• Problem
Hunt for the word "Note" across the entries below, copying each line that holds it.

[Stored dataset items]
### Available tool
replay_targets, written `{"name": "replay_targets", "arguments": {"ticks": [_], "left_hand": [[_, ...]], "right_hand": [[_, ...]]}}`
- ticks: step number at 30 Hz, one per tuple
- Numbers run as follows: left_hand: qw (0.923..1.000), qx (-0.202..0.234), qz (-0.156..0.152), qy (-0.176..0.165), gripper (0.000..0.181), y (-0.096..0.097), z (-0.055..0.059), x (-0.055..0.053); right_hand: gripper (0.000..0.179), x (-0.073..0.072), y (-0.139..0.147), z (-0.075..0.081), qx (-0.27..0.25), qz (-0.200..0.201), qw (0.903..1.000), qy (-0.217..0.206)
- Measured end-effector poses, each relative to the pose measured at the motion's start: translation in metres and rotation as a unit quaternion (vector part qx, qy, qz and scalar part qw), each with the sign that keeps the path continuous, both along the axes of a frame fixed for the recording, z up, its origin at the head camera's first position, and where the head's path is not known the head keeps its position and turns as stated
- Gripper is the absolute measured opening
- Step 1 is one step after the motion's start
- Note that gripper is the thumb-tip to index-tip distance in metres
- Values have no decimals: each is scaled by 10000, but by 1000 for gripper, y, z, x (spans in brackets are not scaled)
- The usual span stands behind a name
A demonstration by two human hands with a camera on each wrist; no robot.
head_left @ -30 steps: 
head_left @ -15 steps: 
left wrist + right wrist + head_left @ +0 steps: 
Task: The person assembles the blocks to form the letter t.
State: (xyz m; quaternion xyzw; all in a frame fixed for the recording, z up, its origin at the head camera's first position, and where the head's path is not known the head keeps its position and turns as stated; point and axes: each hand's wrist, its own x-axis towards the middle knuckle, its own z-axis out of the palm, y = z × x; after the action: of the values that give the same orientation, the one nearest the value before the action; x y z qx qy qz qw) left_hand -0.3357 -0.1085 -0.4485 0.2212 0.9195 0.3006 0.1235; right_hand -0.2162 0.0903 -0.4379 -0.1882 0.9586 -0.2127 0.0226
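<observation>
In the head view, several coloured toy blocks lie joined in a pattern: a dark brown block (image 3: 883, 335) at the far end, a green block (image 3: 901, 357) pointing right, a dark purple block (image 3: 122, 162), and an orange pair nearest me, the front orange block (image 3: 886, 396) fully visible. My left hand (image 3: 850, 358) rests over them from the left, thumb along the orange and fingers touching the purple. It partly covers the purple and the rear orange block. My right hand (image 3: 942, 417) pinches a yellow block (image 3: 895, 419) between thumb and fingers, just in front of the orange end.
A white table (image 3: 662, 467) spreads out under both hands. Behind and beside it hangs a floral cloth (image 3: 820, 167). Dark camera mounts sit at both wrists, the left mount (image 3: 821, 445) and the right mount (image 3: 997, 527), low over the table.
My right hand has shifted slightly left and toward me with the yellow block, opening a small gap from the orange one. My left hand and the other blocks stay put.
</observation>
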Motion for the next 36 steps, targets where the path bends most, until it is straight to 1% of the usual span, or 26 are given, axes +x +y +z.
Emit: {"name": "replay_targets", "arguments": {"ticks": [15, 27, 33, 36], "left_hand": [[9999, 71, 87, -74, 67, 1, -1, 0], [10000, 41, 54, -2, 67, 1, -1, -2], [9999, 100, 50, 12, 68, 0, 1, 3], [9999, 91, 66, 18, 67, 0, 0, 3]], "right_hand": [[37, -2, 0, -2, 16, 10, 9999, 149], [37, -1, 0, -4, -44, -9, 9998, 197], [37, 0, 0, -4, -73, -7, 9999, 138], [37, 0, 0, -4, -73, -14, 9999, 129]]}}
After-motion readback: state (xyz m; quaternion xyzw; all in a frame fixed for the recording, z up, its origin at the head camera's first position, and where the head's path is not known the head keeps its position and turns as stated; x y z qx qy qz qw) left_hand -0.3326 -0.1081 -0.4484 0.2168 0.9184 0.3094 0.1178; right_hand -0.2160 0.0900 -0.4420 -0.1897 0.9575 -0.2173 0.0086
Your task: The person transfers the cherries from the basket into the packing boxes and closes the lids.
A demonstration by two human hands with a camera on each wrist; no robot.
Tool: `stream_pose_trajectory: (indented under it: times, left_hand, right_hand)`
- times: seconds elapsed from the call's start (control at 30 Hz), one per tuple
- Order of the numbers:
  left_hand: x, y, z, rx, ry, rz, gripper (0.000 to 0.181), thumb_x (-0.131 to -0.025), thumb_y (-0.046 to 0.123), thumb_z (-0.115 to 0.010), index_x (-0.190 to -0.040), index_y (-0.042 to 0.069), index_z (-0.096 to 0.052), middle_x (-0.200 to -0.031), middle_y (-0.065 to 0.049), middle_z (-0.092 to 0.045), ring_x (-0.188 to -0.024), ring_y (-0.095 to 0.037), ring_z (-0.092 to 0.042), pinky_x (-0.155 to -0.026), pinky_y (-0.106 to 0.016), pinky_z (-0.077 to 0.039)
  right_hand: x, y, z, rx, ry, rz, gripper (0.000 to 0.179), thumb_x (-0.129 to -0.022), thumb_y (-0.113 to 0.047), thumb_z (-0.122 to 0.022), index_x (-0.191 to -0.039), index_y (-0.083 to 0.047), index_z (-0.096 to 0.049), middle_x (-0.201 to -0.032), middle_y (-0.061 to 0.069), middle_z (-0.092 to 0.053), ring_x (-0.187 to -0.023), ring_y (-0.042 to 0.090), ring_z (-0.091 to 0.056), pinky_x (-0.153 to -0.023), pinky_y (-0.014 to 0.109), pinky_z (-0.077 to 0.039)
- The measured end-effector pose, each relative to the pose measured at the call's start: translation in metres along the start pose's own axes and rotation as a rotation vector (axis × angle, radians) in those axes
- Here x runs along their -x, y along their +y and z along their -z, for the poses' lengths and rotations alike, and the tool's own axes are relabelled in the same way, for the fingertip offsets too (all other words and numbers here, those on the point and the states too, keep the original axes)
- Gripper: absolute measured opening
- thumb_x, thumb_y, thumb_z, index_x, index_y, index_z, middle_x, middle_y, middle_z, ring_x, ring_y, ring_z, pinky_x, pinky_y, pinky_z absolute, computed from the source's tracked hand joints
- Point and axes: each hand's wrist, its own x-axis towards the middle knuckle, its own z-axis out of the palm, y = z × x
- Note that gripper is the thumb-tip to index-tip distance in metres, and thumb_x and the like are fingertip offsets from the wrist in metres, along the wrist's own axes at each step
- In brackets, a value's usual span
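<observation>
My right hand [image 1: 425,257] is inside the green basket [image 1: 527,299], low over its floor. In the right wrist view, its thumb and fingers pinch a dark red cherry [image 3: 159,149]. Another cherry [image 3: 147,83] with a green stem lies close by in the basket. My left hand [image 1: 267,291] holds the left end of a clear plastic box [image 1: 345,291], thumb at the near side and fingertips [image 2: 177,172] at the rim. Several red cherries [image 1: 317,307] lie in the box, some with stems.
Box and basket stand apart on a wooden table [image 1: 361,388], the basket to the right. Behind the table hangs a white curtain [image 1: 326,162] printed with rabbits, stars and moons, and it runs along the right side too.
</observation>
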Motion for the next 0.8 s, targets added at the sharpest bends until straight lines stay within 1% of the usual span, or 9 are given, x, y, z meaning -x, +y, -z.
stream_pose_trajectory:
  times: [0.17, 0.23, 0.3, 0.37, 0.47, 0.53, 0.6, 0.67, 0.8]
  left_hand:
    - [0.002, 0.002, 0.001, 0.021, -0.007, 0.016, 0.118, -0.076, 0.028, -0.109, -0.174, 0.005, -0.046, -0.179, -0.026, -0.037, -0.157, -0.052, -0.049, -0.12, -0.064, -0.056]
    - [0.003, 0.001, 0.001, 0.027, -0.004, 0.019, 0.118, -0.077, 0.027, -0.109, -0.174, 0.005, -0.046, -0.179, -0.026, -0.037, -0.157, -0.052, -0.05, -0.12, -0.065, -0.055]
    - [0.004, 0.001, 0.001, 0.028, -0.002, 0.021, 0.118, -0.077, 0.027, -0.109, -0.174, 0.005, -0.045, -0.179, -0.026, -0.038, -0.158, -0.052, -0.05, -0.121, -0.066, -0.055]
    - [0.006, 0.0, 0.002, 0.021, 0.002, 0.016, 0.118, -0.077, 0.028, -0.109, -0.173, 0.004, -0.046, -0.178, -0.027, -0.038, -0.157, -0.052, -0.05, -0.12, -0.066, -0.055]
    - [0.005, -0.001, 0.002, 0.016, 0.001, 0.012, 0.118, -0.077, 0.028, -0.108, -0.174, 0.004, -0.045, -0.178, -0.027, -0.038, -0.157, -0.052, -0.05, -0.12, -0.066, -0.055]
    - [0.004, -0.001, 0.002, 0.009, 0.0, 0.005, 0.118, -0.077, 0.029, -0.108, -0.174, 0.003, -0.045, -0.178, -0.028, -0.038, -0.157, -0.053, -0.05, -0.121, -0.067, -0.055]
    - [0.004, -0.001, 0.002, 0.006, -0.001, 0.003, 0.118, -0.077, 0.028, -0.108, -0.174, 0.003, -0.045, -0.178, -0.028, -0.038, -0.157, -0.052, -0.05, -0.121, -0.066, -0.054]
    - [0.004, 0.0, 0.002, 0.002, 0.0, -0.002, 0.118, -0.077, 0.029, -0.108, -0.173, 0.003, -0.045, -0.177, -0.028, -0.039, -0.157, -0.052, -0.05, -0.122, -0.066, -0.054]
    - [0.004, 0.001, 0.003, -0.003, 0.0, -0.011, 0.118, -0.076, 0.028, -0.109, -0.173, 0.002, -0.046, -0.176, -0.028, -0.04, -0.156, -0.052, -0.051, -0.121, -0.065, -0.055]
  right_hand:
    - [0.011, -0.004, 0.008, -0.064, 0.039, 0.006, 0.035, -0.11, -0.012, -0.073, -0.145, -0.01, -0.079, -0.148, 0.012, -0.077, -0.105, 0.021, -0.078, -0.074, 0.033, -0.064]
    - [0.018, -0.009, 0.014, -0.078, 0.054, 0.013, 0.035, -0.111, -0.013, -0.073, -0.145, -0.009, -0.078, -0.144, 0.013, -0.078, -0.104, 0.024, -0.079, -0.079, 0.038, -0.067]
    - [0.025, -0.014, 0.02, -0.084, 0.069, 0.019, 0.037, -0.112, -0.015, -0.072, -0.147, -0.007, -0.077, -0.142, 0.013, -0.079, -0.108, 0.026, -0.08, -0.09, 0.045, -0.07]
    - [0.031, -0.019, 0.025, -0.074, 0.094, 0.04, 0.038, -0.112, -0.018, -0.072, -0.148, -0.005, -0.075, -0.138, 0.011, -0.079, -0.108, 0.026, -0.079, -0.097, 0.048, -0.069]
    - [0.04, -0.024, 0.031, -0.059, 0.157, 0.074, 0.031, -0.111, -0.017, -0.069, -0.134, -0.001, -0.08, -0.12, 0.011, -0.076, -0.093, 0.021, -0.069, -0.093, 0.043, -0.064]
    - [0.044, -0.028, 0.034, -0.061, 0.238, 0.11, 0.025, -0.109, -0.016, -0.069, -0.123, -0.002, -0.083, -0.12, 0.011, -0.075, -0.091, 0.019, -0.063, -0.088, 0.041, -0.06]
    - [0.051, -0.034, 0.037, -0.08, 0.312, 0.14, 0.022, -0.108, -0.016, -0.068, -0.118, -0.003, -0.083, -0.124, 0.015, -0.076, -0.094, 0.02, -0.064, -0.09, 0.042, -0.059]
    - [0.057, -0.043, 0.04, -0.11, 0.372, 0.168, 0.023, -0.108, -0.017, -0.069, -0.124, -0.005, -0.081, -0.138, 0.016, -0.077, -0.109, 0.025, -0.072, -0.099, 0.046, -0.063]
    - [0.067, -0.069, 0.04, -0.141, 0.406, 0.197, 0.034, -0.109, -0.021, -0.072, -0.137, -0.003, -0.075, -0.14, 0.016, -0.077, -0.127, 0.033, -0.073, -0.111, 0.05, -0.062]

• Output of the exercise
- Note that gripper is the thumb-tip to index-tip distance in metres
- Note that gripper is the thumb-tip to index-tip distance in metres, and thumb_x and the like are fingertip offsets from the wrist in metres, along the wrist's own axes at each step

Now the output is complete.